T-L Photo/ROBERT A. DEFRANK Belmont County Common Pleas Judge Frank Fregiato, Chief Probation Officer Ed Gorence, back left, and Belmont County Common Pleas Judge John Vavra announce expanded community service opportunities for low-level offenders.


Times Leader Staff Writer

ST. CLAIRSVILLE — Roadside work crews will be spotted more frequently since Belmont County Common Pleas Court judges plan to incorporate more community service in sentencing low-level offenders.

“We are expanding our community service program here in Belmont County, Ohio,” Judge Frank Fregiato said Friday. “We have a vehicle that has been provided to us at no charge to the court. We have two drivers.

“Judge (John) Vavra and I will be assigning people to do community service instead of incarceration when applicable and when the community is fully protected,” Fregiato added.

Fregiato said the program will continue indefinitely.

“We’re always looking for ways to protect the community and, in this case, improve the community through this community service program,” Vavra said. “We have a harder and harder time punishing criminal defendants. In this way, it does cause them to actually create a benefit to the people they have harmed through their criminal conduct.”

Vavra added that there will be no cost to the taxpayers of Belmont County. He said the average cost of holding an inmate in jail is about $90 a day.

“We’re looking at different avenues,” Vavra said. “Community service may not seem like punishment, but you are taking their liberty for the amount of time they’re out there performing the service. … It will hopefully instill in the workers some sense of responsibility.”

“It is absolutely an effective punishment,” Fregiato said.

“These will be low-level felony offenders,” Vavra said. “Fourth-degree felonies, fifth-degree felonies — it makes it difficult to put them in the penitentiary. Non-violent. Most likely drug possession cases, not drug trafficking. … This will be included in their sentence in total. They’ll receive what’s called a community control sentence. It could include jail time. It could include time at a community-based correctional facility, a halfway house, but it will be a component.”

Chief Probation Officer Ed Gorence introduced Rich Fodor and Jeff Henry, both retired from the St. Clairsville Police Department. Henry had served as police chief.

“They will be acting as drivers to take folks out to do community service work,” Gorence said. Gorence secured the funding for the drivers through the Ohio Department of Rehabilitation and Correction.
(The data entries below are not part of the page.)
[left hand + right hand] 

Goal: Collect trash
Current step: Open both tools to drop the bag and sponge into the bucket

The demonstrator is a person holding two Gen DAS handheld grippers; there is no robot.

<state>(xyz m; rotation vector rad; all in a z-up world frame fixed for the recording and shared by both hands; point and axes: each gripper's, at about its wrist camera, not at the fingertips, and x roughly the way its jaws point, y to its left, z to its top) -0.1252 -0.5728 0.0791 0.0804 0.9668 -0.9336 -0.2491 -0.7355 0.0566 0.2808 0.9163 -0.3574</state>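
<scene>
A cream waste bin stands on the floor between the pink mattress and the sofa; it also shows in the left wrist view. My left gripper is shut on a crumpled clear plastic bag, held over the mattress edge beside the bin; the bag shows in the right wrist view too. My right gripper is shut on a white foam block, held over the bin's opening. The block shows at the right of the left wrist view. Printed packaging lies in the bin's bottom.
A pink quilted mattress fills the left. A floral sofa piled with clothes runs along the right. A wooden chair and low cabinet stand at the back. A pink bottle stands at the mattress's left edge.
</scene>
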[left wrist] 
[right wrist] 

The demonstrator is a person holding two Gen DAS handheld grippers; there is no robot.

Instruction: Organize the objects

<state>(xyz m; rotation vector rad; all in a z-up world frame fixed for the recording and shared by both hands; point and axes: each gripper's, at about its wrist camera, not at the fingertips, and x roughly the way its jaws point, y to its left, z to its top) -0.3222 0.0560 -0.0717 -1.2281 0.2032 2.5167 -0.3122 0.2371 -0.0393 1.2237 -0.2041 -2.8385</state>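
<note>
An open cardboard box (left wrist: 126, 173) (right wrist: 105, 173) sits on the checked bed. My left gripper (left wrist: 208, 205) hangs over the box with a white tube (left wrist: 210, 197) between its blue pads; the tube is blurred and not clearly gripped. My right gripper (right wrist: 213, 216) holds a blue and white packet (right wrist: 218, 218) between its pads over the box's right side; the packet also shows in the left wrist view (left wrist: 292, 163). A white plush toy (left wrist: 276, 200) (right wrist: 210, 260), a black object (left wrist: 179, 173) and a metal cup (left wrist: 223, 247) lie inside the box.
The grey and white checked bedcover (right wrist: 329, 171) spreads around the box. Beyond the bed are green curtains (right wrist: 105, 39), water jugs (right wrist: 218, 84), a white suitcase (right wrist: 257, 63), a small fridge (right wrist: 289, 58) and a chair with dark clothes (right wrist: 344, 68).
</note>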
They will be driving a 15-passenger van, but Gorence did not speculate about how many members would make up a typical work crew.

“The number of (people) are going to vary, just depending on the hours of community service ordered by the judge,” Gorence said. “We’re going to start on a part-time basis a couple days a week and see how it expands from there.”

He said roadside litter cleanup is expected to be the main task to begin with, and then the service may expand to painting and other work.

“We want to thank these two gentlemen for agreeing to be the drivers for these people, to watch over them while they’re performing this service,” Vavra said.